Allen's goal, he explained on his blog, was to make contact again with the Yaifo, a tribe of people he had first encountered about 30 years ago in the central mountain range of the island country just north of Australia.

“No outsider has made the journey to visit them since the rather perilous journey I made as a young man three decades ago,” Allen wrote. “This would make them the remotest people in Papua New Guinea, and one of the last people on the entire planet who are out-of-contact with our interconnected world.”

Allen, now 57, couldn't resist the allure of trying to reach the Yaifo again to document how their lives may have changed and to see if some of them — including a young girl he had met named “Fifi” — would remember him.

So in October, he flew from London's Heathrow airport to Papua New Guinea, then hired a helicopter to drop him off at an abandoned mission station. From then, he planned to paddle down a river for about a week and try to hike across the rough terrain of the Central Range.

Allen told his fans not to worry if they didn't hear from him until mid-November: He wouldn't be bringing a satellite phone or GPS device with him. He would be going alone. And he had no plan for how he would return to “the Outside World.”

“So, don't bother to call or text!” he wrote. “Because this is how I do my journeys of exploration. I grow older but no wiser, it seems . . . ”

As promised, Allen's social media feeds went dark for more than a month. But when the explorer missed a scheduled flight from Papua New Guinea to Hong Kong this week, Allen's family launched a search effort, according to the BBC.

On Wednesday, Allen's agent, Jo Sarsby, told the news site that Allen had been spotted at an airstrip in the island's Central Range and was “safe, well and healthy.” They planned to evacuate him by helicopter Friday, she said.

“Confirmation on exact location coordinates are now being confirmed in order to arrange evacuation as soon as possible,” Sarsby told the BBC. A call to Sarsby was not immediately returned Thursday.
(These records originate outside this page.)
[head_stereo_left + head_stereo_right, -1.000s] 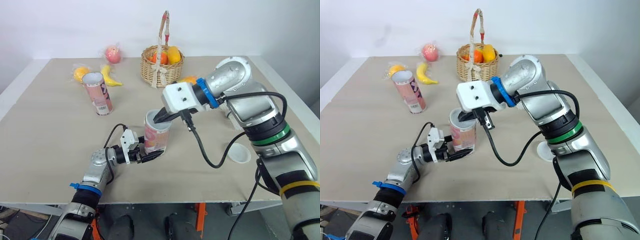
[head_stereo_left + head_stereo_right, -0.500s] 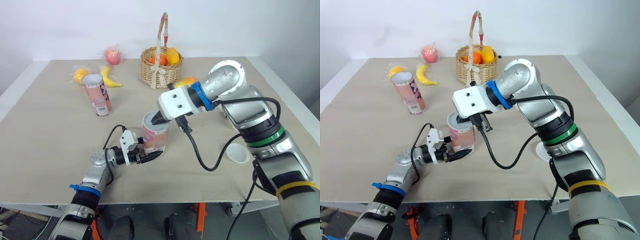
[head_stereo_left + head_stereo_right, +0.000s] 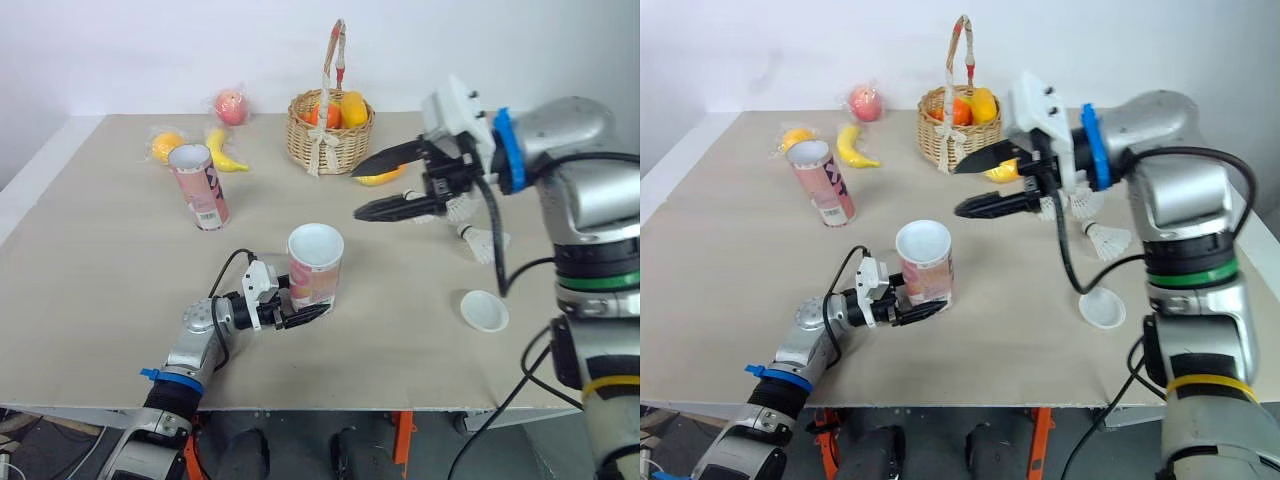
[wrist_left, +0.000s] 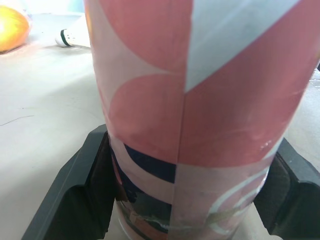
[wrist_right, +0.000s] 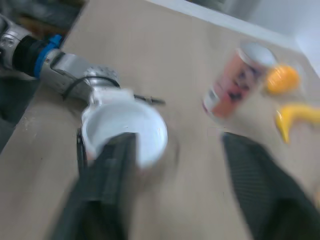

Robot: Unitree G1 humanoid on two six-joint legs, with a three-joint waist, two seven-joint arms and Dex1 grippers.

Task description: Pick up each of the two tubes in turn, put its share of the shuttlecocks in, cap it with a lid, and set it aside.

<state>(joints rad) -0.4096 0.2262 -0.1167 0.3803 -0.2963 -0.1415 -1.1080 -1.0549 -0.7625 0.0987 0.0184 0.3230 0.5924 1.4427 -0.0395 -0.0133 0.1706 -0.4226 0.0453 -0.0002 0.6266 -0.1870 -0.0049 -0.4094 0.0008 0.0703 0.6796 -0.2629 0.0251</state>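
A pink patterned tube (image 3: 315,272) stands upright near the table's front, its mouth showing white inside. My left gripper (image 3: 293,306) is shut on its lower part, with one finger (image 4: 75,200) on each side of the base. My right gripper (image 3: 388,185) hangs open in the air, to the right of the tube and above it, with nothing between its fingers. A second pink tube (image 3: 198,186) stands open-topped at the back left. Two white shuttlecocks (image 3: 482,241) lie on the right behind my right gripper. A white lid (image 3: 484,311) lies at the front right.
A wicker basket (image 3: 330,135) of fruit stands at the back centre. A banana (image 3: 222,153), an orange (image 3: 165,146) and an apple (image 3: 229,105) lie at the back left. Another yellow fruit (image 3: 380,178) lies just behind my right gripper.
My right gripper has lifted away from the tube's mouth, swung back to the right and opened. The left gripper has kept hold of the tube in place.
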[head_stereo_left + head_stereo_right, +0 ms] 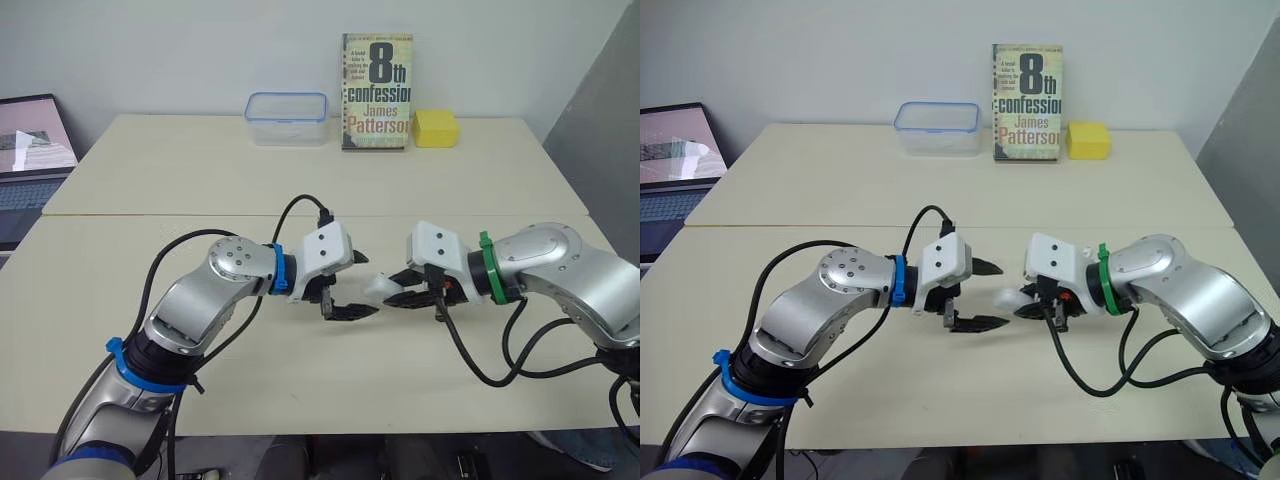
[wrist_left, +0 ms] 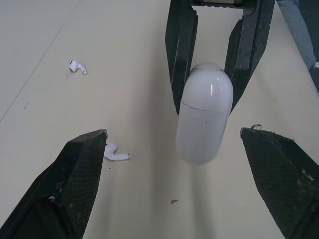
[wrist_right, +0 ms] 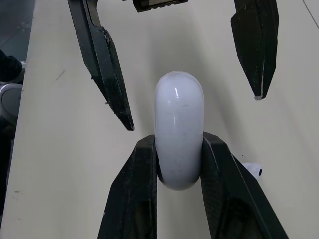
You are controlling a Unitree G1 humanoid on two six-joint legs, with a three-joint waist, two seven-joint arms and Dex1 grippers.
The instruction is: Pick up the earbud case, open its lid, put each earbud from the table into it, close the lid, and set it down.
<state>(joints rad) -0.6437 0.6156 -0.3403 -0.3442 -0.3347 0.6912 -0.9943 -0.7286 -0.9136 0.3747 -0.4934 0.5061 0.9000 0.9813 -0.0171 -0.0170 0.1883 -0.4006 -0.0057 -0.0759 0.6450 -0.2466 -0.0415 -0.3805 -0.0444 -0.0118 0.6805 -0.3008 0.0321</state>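
Left wrist view is showing me the earbud case [image 2: 203, 119] hanging above the tabletop [image 2: 124, 30]. The right end effector [image 3: 179, 142] is clamping it, lid shut. Its long axis is pointing straight at my left end effector [image 2: 173, 133], which is gaping wide just in front of the free end. I'm judging the left arm is taking the lid. One earbud [image 2: 115, 155] and a second earbud [image 2: 77, 66] are lying on the tabletop. I'm reading "8th confession, James Patterson" on the book [image 1: 377, 90] behind.

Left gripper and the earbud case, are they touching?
Apart. In the left wrist view the left gripper is open, its fingers flanking the earbud case with table between; the right gripper holds it.
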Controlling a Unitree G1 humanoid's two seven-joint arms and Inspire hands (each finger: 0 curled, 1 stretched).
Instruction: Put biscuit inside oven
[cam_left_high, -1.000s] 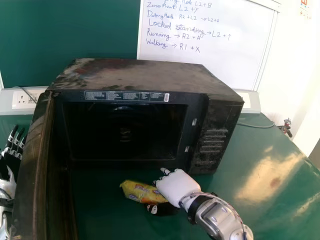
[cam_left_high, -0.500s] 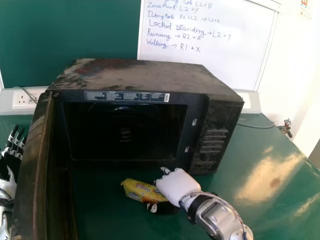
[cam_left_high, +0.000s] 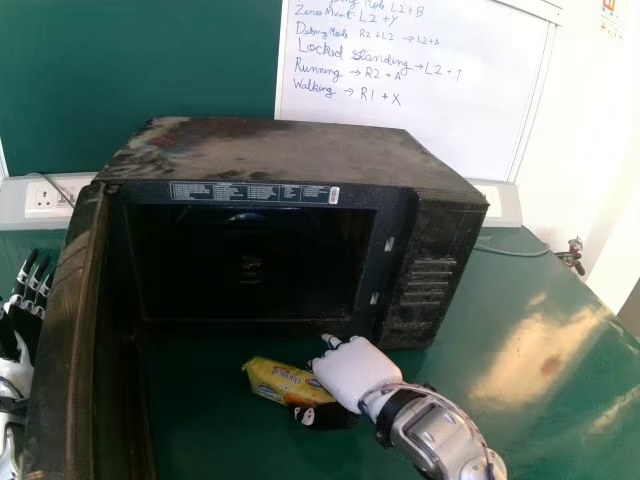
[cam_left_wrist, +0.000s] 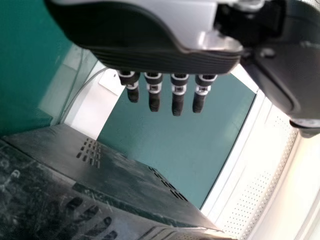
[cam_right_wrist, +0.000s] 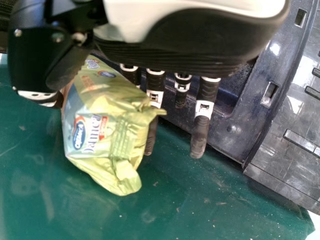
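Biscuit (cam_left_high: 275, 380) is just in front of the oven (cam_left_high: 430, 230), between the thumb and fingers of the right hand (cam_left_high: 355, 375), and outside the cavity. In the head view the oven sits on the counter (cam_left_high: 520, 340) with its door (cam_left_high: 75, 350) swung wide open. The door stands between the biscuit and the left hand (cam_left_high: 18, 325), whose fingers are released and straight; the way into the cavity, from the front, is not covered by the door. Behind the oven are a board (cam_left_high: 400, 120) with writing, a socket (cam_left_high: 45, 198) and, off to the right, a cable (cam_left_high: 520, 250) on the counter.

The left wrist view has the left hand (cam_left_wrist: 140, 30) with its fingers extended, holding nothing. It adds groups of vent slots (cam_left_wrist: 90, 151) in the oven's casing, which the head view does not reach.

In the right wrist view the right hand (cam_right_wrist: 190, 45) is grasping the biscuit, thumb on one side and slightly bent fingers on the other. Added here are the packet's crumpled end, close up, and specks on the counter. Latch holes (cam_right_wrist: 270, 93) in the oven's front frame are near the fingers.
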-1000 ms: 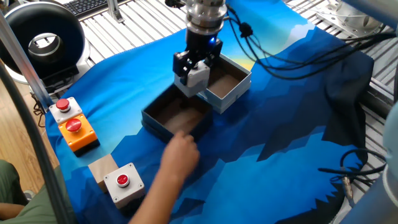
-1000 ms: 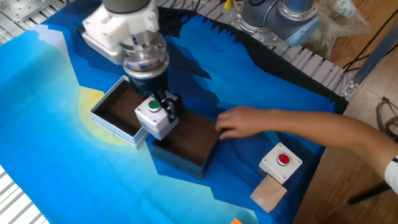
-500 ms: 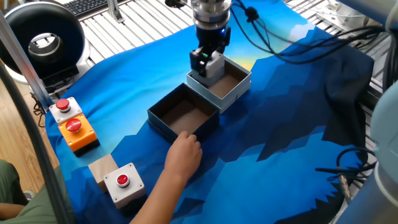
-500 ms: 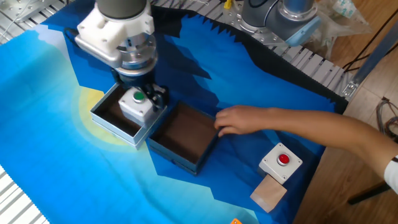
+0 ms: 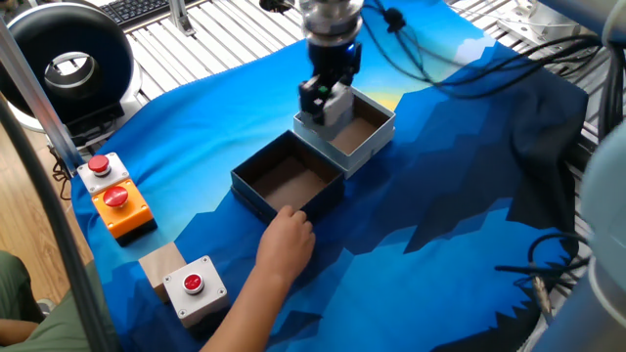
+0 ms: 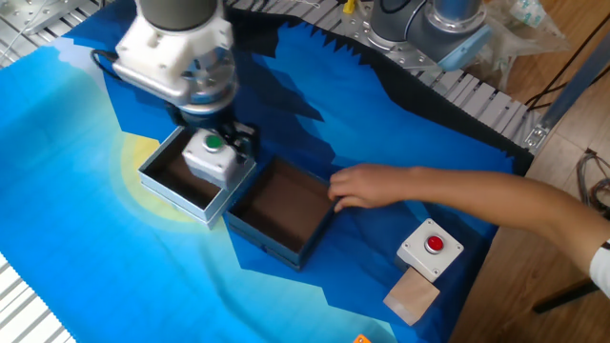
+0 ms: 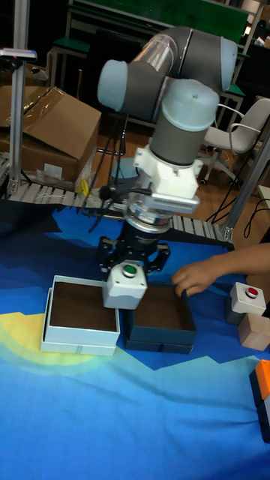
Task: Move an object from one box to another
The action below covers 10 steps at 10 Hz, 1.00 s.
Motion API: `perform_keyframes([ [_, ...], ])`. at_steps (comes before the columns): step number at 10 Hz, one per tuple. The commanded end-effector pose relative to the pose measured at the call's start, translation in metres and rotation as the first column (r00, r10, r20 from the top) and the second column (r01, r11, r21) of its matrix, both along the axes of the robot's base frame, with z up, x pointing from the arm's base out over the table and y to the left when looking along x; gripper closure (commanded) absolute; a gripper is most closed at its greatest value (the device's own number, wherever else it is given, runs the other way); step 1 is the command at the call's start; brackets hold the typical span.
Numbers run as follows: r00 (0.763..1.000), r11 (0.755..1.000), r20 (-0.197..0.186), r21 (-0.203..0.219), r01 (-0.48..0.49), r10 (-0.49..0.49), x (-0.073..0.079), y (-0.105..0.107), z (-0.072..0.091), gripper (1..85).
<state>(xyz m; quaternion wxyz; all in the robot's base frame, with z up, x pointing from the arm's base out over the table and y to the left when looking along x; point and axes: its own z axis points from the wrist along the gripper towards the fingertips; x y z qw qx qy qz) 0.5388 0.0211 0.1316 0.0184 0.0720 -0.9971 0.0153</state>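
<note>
The table is draped in a blue cloth printed with lighter and darker jagged shapes. On it, two square cardboard boxes with brown insides sit side by side and touching: the dark navy-walled box, slightly the larger, and the white-walled box.

The UR5 arm reaches down over the boxes, and its tool is clamped on the green push-button unit, a small light-grey square housing with a round green button on top. The unit hangs upright over the white-walled box, near the wall that meets the dark box; whether its underside touches the box floor cannot be told.

A person's hand rests on the rim of the dark box, on the side away from the white one.

Well apart from the boxes, near the table edge, stands a grey red-button unit just beside a plain wooden block. Farther along in one fixed view is an orange box with red buttons.
</note>
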Motion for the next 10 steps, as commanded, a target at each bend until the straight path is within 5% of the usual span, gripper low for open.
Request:
perform_keyframes([
  [1, 0.994, 0.993, 0.017, 0.049, 0.103, -0.104, -0.014, 0.061, -0.007, 84.7],
  [3, 0.994, 0.994, 0.050, 0.057, 0.094, -0.097, -0.009, 0.068, -0.027, 84.7],
  [5, 0.997, 0.998, 0.051, 0.040, 0.056, -0.058, -0.003, 0.050, -0.040, 84.7],
  [8, 0.996, 0.996, 0.061, 0.062, 0.063, -0.067, 0.002, 0.047, -0.046, 84.7],
  [10, 0.997, 0.999, 0.058, 0.020, 0.040, -0.042, 0.002, 0.038, -0.049, 77.3],
])
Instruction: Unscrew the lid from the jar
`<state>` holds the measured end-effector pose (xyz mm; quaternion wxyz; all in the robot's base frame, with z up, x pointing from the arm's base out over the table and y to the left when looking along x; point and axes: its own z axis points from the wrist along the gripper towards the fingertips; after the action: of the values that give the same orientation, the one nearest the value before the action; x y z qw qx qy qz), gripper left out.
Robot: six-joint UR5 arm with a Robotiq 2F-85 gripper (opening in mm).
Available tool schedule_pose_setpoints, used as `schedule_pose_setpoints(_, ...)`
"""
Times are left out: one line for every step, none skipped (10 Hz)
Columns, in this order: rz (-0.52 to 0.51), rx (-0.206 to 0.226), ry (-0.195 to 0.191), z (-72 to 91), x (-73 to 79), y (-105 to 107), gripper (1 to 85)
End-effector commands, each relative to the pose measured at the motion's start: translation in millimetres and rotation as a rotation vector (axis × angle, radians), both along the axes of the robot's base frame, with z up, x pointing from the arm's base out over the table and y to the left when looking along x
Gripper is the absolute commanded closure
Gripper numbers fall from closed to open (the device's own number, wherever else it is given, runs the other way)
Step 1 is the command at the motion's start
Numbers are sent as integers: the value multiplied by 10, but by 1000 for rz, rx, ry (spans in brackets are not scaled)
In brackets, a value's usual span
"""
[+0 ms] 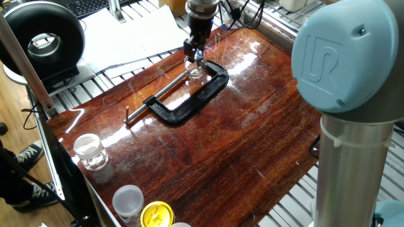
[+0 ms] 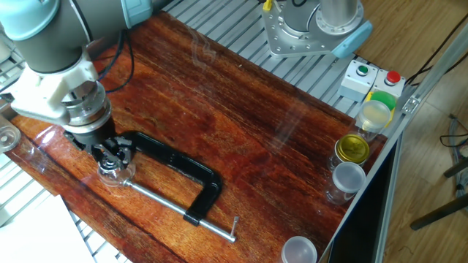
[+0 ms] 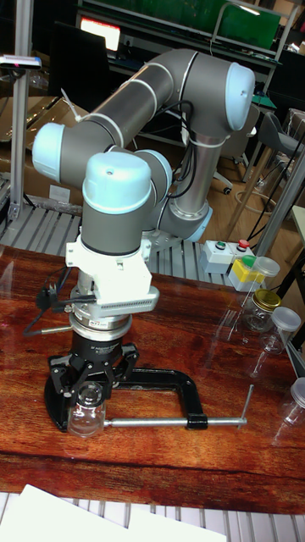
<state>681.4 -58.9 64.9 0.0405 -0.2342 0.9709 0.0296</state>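
Lid (image 3: 88,391) half hidden, gripper (image 3: 90,385) around it

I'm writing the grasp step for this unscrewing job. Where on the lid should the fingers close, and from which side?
Grip the lid by its round rim, coming straight down from above. The jar stands upright in the C-clamp, so its top faces up, and the clamp crowds its sides. The gripper is already placed this way.
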Motion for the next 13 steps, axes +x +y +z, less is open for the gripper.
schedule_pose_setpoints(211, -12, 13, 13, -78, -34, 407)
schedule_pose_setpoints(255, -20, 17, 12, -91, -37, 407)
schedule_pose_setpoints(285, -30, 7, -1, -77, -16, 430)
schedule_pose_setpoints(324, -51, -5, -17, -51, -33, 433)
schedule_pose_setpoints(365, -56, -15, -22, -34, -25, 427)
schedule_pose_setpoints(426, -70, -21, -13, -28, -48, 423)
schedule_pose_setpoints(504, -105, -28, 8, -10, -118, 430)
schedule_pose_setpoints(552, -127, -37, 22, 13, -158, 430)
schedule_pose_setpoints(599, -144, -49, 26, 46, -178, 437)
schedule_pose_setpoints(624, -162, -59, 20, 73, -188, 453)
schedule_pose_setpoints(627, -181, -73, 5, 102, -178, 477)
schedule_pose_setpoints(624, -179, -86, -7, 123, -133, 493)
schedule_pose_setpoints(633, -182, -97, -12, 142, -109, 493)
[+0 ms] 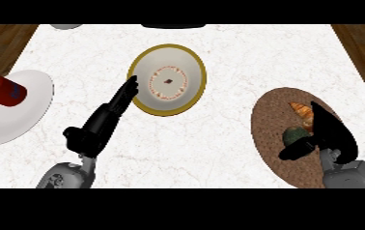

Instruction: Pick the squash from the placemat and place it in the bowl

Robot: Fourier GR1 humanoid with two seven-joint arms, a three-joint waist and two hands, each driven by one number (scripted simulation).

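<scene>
Squash [294,135] on brown placemat [274,113]: right hand [329,136] curled round it (thumb underneath), ready for lifting. Left hand [107,118], fingers straight, rests beside bowl [168,79].

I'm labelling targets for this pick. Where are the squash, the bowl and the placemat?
squash [293,135]: head view, its dark green top.
bowl [191,62]: head view, its gold rim.
placemat [269,113]: head view, bare brown weave, left part.

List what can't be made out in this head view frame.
- Squash on the placemat: mostly hidden behind the right robot hand; contact unclear.
- Orange item: partly covered by that hand, too small to identify.
- White plate with red object: cut off by left edge.
- Two items at the counter's far edge: cut off.
</scene>
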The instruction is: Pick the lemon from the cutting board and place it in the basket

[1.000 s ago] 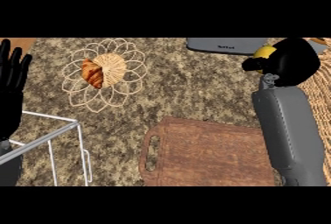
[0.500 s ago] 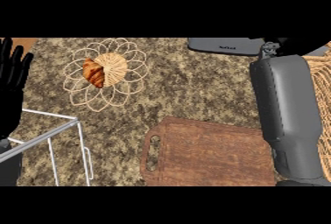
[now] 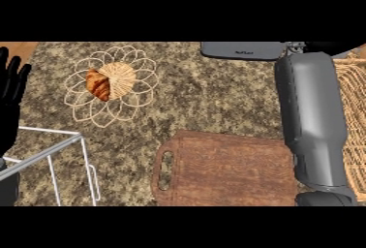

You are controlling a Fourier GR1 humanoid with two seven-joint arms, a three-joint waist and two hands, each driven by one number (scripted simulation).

Allen prides himself on “immersing himself among indigenous peoples” with little more than a handheld video camera — “nothing directed, staged, scripted or subject to 'health and safety' restraints.” He has written 10 books about his adventures and appeared in various television series on the BBC, National Geographic and the History Channel.

Among his accomplishments, he lists making the first known crossing of the Amazon Basin at its wildest and completing the first documented journey of the 1,000-mile Namib Desert in Namibia. In an interview with Lonely Planet published last month, Allen said that one of the lowest moments on his travels was when he had to eat his own dog to survive.

He told the travel site he was trying to avoid certain kinds of dangerous travel now that he was older and had more responsibilities. “I've got three children now, and for that reason I am holding myself back,” Allen said. “I thought I would carry on as normal, but you find yourself not wanting to take certain risks.”